Lenninger Tal

Hinterm Steuer: ​​​​​​Anekdoten um die „Pappe“

Serie Der alte Führerschein, liebevoll „Pappendeckel“ genannt, stirbt aus. Nach und nach muss er umgetauscht und ungültig gestempelt werden. Die Jahrgänge von 1953 bis 1958 sind bereits zur Rückgabe der geschichtsträchtigen Dokumente aufgefordert. Für den Teckboten ist das Anlass, Anekdoten und Histörchen aus dem Verbreitungsgebiet rund um die Pappe zu präsentieren.
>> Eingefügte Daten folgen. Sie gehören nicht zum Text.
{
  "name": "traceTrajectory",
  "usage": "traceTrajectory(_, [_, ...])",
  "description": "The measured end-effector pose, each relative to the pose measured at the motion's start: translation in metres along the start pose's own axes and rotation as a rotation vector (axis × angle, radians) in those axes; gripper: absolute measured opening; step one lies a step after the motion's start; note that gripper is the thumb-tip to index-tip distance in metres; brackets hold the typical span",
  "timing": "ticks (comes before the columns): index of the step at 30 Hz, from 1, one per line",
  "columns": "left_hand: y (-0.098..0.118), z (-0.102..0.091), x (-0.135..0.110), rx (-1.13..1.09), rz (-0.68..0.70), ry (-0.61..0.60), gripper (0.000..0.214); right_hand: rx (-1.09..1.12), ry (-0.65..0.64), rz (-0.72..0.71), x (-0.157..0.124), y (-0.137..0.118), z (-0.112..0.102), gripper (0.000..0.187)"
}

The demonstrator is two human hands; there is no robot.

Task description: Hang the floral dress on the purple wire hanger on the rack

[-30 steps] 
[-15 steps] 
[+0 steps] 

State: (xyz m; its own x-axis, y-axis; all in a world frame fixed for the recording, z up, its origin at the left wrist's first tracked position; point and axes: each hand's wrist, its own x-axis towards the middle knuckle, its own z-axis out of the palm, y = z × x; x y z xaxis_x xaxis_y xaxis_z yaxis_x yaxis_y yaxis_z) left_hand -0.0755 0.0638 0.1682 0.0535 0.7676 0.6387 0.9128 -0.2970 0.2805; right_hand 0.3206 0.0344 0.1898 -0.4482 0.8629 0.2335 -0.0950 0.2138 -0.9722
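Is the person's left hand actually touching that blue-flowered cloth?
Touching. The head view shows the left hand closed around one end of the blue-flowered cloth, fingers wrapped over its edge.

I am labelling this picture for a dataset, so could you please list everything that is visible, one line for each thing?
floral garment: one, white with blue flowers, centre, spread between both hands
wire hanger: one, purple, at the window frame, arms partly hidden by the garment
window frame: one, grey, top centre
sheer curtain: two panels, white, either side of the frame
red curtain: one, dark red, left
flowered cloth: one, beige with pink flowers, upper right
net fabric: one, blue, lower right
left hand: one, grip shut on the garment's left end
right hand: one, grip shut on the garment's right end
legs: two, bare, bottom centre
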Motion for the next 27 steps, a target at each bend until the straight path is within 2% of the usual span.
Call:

Der Führerschein von Martha Kobs stammt aus dem Jahr 1934.

 

Oma war 20 Jahre alt, als sie den Molkerei-Lkw ihres Chefs auf ihrer ersten Fahrt im Jahr 1934 in einen Zaun setzte

Eine furchtlose Reiterin war meine Großmutter Martha Siewert, geborene Kobs, auf dem Gutshof ihrer Eltern in Pommern. Später gelang der mutigen Frau mit vier Kindern die Flucht in den Westen und weiter ins boomende Ruhrgebiet, wo ich geboren wurde. Das jedoch stellte mit seinen qualmenden Industrieschloten keine heile Welt dar. So zogen wir weiter in den Südwesten, nach Esslingen. Wir wohnten mit Oma und Opa im selben Haus. Fernsehen war in den 1960er Jahren noch kein Thema. Oma war mein Fernseher. Ich liebte es, wenn sie von früher erzählte, zum Beispiel lustige Geschichten rund um ihren Führerschein. Als junge Frau arbeitete sie als Sekretärin in der Molkerei von Gustav Conrad in Drawehn. Damals gab es Pferdefuhrwerke, doch Conrad war bereits stolzer Besitzer eines LKW. „Eines Tages sagte mein Chef zu mir, auch ich müsse diesen Wagen fahren können“, erzählte Großmutter. Mit 20 Jahren, damals vor der Volljährigkeit, machte sie den Führerschein, den ich heute noch besitze. Da versteht man, warum diese Dokumente als „Lappen“ bezeichnet wurden. Es ist tatsächlich ein Stück Stoff, mausgrau, aber mit allen wichtigen Daten und gerettet bis heute. Oma hatte 1934 zwar den Führerschein, aber auf dem Lkw fahren hatte sie nicht wirklich gelernt. Kein Wunder, dass die erste Tour gründlich daneben ging: „Ich kam vom Weg ab und landete in einem Zaun“, erzählte sie. Weil der Lastwagen nicht so schwer war, sei kaum etwas passiert. „Doch der Hausbesitzer kam angeschossen, machte viel Aufhebens und sagte, er hole die Polizei.“ Oma ließ sich nicht einschüchtern: „Machen Sie das. Ich warte hier solange“, sagte sie ruhig. Natürlich kam die Polizei nie, jemand von der Molkerei reparierte den Zaun, alles war gut. Gabriele Böhm

 


Ganz schön beherzt für eine 20-Jährige im Jahr 1934: Martha Kobs (links im Bild) scheute sich nicht, den Molkerei-Lkw zu steuern.
Der ganze Stolz des "Fräulein Kobs": ihr Führerschein.